> _Recorded data_:
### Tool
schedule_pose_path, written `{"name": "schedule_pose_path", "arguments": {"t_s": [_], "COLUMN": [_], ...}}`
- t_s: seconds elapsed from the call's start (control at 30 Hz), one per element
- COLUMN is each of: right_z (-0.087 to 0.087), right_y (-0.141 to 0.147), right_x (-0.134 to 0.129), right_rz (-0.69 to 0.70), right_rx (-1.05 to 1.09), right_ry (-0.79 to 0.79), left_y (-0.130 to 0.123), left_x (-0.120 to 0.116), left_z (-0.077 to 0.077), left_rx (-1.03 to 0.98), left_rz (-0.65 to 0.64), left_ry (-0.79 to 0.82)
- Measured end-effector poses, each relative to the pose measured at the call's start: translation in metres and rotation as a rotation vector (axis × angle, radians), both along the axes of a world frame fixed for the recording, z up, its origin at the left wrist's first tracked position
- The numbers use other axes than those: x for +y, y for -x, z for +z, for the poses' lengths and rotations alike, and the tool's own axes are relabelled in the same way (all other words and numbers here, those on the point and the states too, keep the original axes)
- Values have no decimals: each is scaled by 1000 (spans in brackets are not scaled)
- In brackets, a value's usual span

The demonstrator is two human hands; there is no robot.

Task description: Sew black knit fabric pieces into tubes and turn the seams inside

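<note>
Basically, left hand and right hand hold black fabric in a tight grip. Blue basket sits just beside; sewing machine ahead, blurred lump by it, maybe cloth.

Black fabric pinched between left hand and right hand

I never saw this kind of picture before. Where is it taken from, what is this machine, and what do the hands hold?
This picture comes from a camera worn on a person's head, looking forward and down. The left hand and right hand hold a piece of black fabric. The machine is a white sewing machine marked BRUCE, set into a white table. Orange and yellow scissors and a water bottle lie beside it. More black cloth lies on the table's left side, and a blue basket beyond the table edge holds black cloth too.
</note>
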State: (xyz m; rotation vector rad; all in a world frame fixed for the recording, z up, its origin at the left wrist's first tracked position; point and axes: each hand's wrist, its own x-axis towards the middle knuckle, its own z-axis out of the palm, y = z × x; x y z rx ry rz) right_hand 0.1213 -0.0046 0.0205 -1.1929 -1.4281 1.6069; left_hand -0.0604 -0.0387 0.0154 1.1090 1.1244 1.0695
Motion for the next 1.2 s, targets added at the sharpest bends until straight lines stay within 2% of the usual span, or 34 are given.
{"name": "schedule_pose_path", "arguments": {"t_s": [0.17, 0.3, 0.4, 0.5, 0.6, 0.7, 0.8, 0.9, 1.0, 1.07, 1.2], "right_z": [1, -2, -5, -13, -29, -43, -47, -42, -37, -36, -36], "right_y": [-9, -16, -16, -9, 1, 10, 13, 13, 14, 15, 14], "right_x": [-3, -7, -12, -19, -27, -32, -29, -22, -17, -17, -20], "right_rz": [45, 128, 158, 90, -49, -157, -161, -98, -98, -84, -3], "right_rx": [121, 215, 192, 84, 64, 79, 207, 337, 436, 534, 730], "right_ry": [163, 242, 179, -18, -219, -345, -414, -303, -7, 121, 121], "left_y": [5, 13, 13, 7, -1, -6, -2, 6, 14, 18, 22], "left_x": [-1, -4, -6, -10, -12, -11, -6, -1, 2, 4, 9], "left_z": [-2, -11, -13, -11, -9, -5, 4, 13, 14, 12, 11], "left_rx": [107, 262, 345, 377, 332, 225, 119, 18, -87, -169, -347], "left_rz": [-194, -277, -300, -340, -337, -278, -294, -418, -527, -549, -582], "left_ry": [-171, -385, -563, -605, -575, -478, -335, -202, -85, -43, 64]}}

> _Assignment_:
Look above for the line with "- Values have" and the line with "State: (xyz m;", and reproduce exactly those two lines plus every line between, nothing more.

> _Response box_:
- Values have no decimals: each is scaled by 1000 (spans in brackets are not scaled)
- In brackets, a value's usual span

The demonstrator is two human hands; there is no robot.

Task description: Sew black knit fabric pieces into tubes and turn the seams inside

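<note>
Basically, left hand and right hand hold black fabric in a tight grip. Blue basket sits just beside; sewing machine ahead, blurred lump by it, maybe cloth.

Black fabric pinched between left hand and right hand

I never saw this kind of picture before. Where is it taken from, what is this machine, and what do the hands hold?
This picture comes from a camera worn on a person's head, looking forward and down. The left hand and right hand hold a piece of black fabric. The machine is a white sewing machine marked BRUCE, set into a white table. Orange and yellow scissors and a water bottle lie beside it. More black cloth lies on the table's left side, and a blue basket beyond the table edge holds black cloth too.
</note>
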State: (xyz m; rotation vector rad; all in a world frame fixed for the recording, z up, its origin at the left wrist's first tracked position; point and axes: each hand's wrist, its own x-axis towards the middle knuckle, its own z-axis out of the palm, y = z × x; x y z rx ry rz) right_hand 0.1213 -0.0046 0.0205 -1.1929 -1.4281 1.6069; left_hand -0.0604 -0.0387 0.0154 1.1090 1.1244 1.0695

This completes the response.